Brevet canadien no 2,044,748             expire le 17 juin 2011

Brevet canadien no 2,163,446             expire le 13 mai 2014

 

Par conséquent, la Requérante détient les droits exclusifs relativement aux marchandises faisant l’objet de cette demande, de sorte que la marque de commerce visée par la demande ne peut distinguer les marchandises de la Requérante des marchandises des autres, car personne d’autre n’a légalement le droit de fabriquer ou de vendre les marchandises spécifiques de la Requérante, comme la Requérante en est consciente.

 

            (g)        Subsidiairement au paragraphe (f), la Requérante ne peut s’appuyer sur son monopole de brevet des marchandises pour établir le caractère distinctif de la marque visée par la demande, qui est simplement l’apparence alléguée des marchandises; la Requérante ne peut non plus tenter d’élargir son monopole en alléguant le caractère distinctif de la couleur des comprimés selon ce monopole.

 

            (h)        La Requérante n’a pas octroyé de licence adéquate de la marque aux autres utilisateurs, y compris Pfizer Canada Inc., en vertu de l’article 50 de la Loi.

 

            (i)         La pratique générale au Canada veut que les produits et/ou les préparations pharmaceutiques génériques aient une apparence similaire aux produits et/ou préparations de tiers fabricants.
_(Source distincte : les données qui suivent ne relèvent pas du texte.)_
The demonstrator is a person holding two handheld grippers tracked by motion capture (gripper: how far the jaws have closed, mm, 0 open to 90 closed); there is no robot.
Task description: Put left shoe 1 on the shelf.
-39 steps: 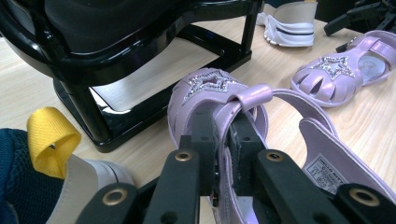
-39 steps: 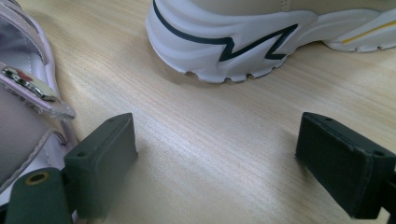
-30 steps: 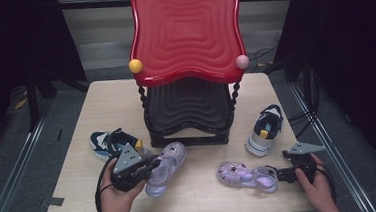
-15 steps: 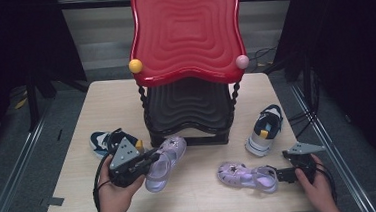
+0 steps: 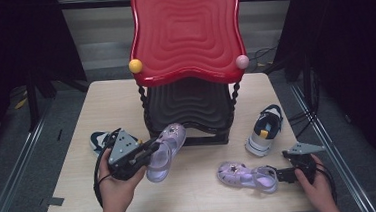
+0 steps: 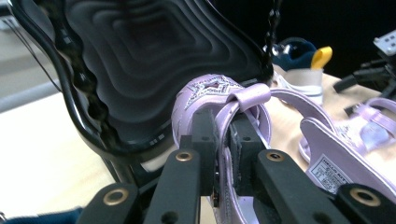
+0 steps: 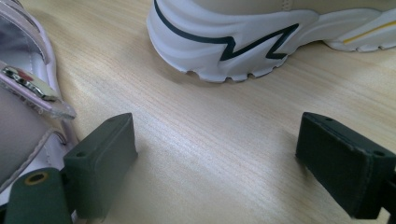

Les consommateurs sont prédisposés à des produits pharmaceutiques de différentes sources ayant une apparence similaire et ne considèrent donc pas l’apparence d’un produit comme un élément d’identification des marchandises de quelque commerçant particulier. Les consommateurs sont habitués et s’attendent de voir des produits et/ou des préparations génériques qui ont une apparence similaire ou qui sont pareils aux produits et/ou aux préparations du nom de marque. La couleur, la forme et/ou la taille des produits pharmaceutiques ne sont pas des indicateurs de la source.